From: Tailored educational intervention for primary care to improve the management of dementia: the EVIDEM-ED cluster randomized controlled trial

Indicator Description
Dementia (DEM) indicator 1 The practice reports the number of patients with dementia on its register and the number of people with dementia as a proportion of its list size.
Rationale: A register is a prerequisite for the organization of good primary care for a particular patient group. There is little evidence to support screening for dementia and it is expected that the diagnosis will largely be recorded from correspondence when patients are referred to secondary care with suspected dementia or as an additional diagnosis when a patient is seen in secondary care. However, it is also important to include patients where it is inappropriate or not possible to refer to a secondary care provider for a diagnosis and where the general practitioner has made a diagnosis based on their clinical judgment and knowledge of the patient.
Dementia (DEM) indicator 2 The percentage of patients diagnosed with dementia whose care has been reviewed by the practice in the preceding 15 months.
Rationale: The face-to-face review should focus on support needs of the patient and their carer. In particular the review should address four key issues:
(1) An appropriate physical and mental health review for the patient.
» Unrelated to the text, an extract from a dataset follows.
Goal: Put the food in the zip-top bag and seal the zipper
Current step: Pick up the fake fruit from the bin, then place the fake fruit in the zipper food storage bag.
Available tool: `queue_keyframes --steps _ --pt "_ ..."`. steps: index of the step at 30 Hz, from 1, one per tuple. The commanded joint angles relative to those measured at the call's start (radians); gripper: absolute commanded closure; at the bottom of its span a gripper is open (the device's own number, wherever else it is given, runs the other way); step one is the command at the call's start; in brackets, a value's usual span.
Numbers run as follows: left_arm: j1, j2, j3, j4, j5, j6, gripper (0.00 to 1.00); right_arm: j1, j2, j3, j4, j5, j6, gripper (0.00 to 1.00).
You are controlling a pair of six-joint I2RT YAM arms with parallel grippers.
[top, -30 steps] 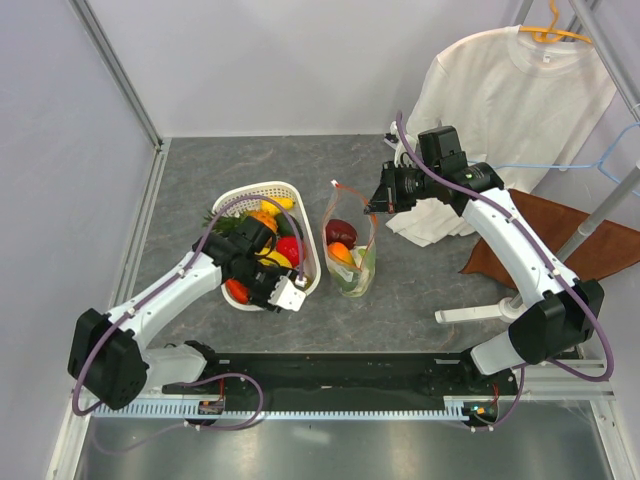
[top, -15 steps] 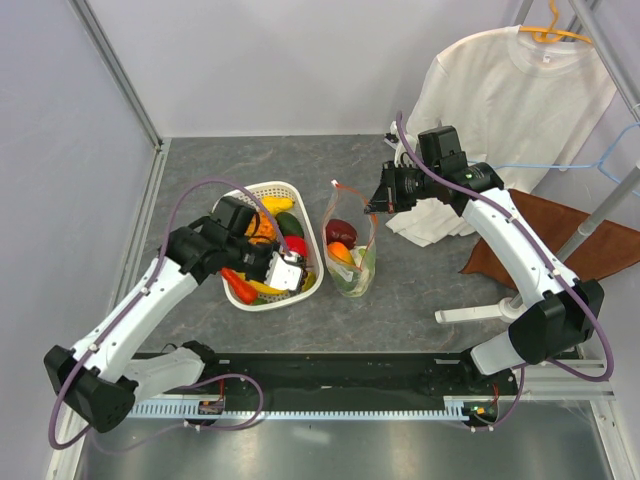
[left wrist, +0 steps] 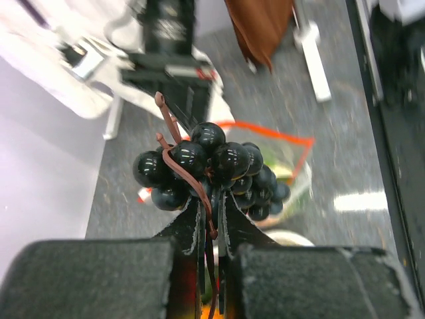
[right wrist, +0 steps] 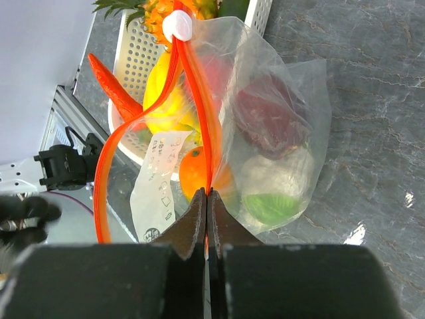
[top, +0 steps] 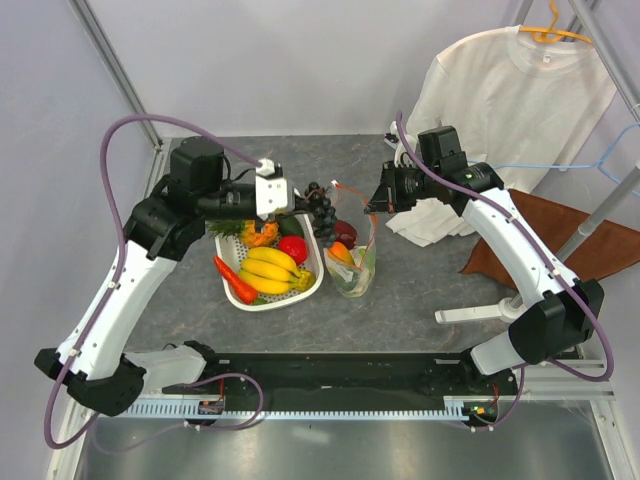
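Observation:
My left gripper (top: pixel 300 203) is shut on the brown stem of a bunch of dark grapes (top: pixel 322 211) and holds it in the air between the basket and the bag; the wrist view shows the grapes (left wrist: pixel 212 171) in front of my fingertips. The clear zip-top bag (top: pixel 350 255) stands open right of the basket, with an orange, a dark red fruit and pale green cabbage inside (right wrist: pixel 265 166). My right gripper (top: pixel 371 205) is shut on the bag's red-orange zipper (right wrist: pixel 207 146) and holds the mouth up. The zipper's white end piece (right wrist: pixel 177 25) shows at the far end.
A white mesh basket (top: pixel 262 300) holds bananas (top: pixel 268 270), a red round fruit (top: pixel 292 248), a red chili (top: pixel 232 279) and a small pineapple. A white T-shirt (top: pixel 510 110) hangs at the back right above a brown cloth (top: pixel 560 230). A white stand foot (top: pixel 475 313) lies right of the bag.
My left arm rose out of the basket and swung toward the bag, carrying the grapes up by their stem. The right gripper and the bag have not moved.

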Motion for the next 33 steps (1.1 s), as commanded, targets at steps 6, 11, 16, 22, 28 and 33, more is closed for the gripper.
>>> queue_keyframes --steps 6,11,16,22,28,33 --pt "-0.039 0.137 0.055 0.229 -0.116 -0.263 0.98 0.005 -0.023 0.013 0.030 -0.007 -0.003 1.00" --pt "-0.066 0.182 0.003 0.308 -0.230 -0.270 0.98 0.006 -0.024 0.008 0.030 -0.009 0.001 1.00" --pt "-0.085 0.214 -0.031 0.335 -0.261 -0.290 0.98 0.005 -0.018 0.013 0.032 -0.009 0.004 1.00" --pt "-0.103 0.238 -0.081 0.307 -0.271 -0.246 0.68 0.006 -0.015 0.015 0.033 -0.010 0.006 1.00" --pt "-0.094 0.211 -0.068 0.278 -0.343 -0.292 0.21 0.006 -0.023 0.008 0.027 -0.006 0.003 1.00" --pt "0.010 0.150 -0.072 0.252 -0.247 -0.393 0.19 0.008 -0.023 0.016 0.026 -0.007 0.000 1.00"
(2) If applicable, the carer’s needs for information commensurate with the stage of the illness and his or her and the patient’s health and social care needs.
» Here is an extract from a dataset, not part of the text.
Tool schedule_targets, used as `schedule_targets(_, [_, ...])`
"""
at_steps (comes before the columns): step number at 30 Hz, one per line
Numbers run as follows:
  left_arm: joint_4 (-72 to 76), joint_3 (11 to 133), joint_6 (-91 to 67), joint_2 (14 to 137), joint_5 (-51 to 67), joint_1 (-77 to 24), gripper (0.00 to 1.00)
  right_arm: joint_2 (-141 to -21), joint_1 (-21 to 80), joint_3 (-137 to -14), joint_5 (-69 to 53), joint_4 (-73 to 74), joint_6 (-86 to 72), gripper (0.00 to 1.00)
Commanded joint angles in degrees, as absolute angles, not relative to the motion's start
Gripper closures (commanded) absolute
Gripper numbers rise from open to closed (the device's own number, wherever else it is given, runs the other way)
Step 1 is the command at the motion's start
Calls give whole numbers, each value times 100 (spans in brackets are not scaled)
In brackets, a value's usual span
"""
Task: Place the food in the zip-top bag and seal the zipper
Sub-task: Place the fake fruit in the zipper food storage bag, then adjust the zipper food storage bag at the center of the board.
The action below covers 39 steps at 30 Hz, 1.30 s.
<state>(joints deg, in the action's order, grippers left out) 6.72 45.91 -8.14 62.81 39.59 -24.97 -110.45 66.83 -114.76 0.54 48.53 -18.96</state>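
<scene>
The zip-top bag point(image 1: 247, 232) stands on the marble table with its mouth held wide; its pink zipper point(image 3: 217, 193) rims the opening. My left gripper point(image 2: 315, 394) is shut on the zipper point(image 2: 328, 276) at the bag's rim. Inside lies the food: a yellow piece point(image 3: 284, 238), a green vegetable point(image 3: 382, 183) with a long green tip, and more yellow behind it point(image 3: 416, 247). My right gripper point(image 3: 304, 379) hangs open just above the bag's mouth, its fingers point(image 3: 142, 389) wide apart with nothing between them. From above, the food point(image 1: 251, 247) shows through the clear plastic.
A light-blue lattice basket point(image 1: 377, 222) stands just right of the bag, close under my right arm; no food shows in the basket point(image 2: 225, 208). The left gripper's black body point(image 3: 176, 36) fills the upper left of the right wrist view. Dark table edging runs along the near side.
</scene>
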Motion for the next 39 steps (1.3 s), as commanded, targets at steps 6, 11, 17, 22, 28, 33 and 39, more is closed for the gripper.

(3) If applicable, the impact of caring on the caregiver.
(4) Communication and co-ordination arrangements with secondary care (if applicable).
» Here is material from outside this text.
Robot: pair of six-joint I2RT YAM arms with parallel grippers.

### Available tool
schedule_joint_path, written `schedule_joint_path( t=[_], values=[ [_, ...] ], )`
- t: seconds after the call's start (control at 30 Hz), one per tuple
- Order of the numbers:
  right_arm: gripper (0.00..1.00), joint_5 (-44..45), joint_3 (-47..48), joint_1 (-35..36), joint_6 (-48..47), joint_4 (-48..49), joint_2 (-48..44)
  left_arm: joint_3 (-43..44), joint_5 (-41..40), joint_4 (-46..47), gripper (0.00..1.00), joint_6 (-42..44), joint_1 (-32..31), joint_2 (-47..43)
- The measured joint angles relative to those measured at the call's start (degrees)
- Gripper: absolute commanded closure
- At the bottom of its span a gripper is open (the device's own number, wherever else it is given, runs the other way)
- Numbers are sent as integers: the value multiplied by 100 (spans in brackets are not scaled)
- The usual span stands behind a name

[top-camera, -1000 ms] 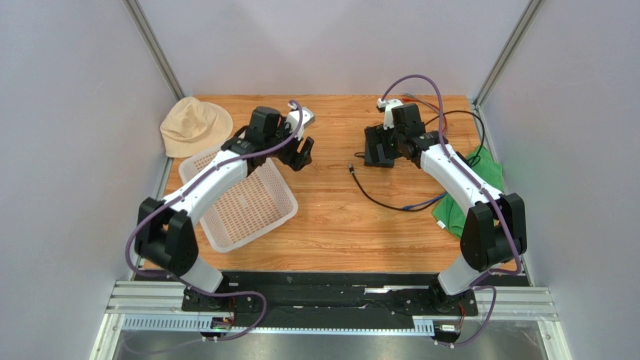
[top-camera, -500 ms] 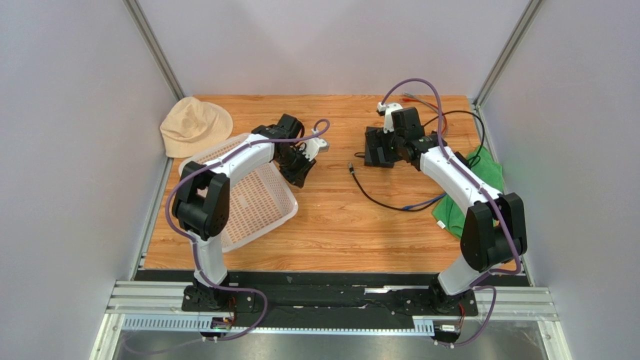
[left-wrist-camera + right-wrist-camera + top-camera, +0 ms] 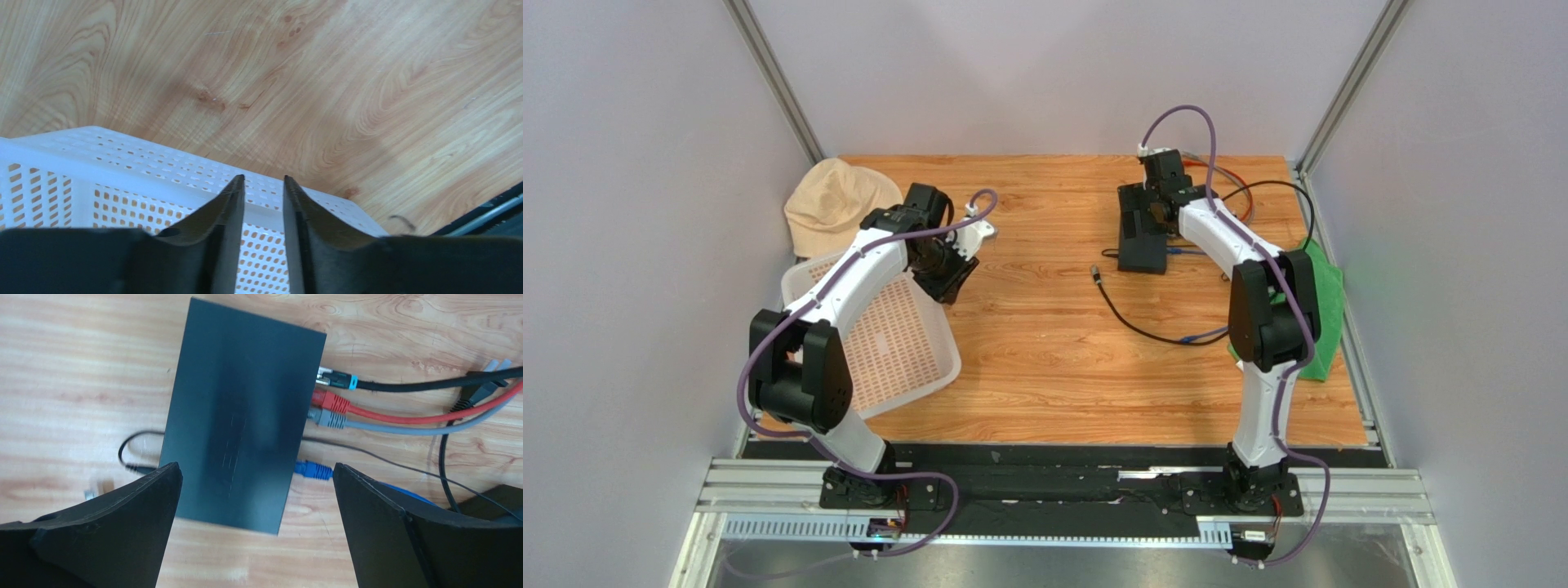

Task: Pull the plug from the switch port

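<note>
The switch is a flat black box at the back right; the right wrist view shows it from above. The blue plug sits in a port on its right narrow edge, and its blue cable trails toward the front. My right gripper hovers over the switch, wide open and empty, with the plug just inside its right finger. My left gripper is at the white basket, with its fingers nearly together on the basket's rim.
Black, red and grey plugs fill other ports. A black cable with a metal tip lies left of the switch. A beige hat lies at back left, a green cloth at right and a black adapter brick at the edge.
My left gripper has swung left and the basket has moved left with it. My right gripper has moved toward the back, over the switch.
</note>
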Motion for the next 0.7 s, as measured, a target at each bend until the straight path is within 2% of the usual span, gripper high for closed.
schedule_joint_path(
  t=[0.03,0.07,0.2,0.7],
  values=[
    [0,26,133,-31,44,4,140,31,31,-42,48,-33,-13,-28],
    [0,46,319,-68,116,-15,315,85,66,-90,39,-72,-37,-37],
    [0,61,715,-142,306,-63,717,398,247,-188,30,-372,-76,-46],
    [0,-94,1043,-179,887,-162,1263,387,376,-391,29,-802,-81,-179]
  ],
)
A series of well-designed cohort and case control studies have demonstrated that people with Alzheimer-type dementia do not complain of common physical symptoms, but experience them to the same degree as the general population. Patient assessments should therefore include the assessment of any behavioral changes caused by: concurrent physical conditions (for example, joint pain or intercurrent infections) new appearance of features intrinsic to the disorder (for example, wandering) and delusions or hallucinations due to the dementia or as a result of caring behavior (for example, being dressed by a carer).
Depression should also be considered since it is more common in people with dementia than those without the diagnosis and sources of help and support (bearing in mind issues of confidentiality).
  1. Table adapted from the Quality and Outcomes Framework guidance 2009/10, BMA 2009 [14].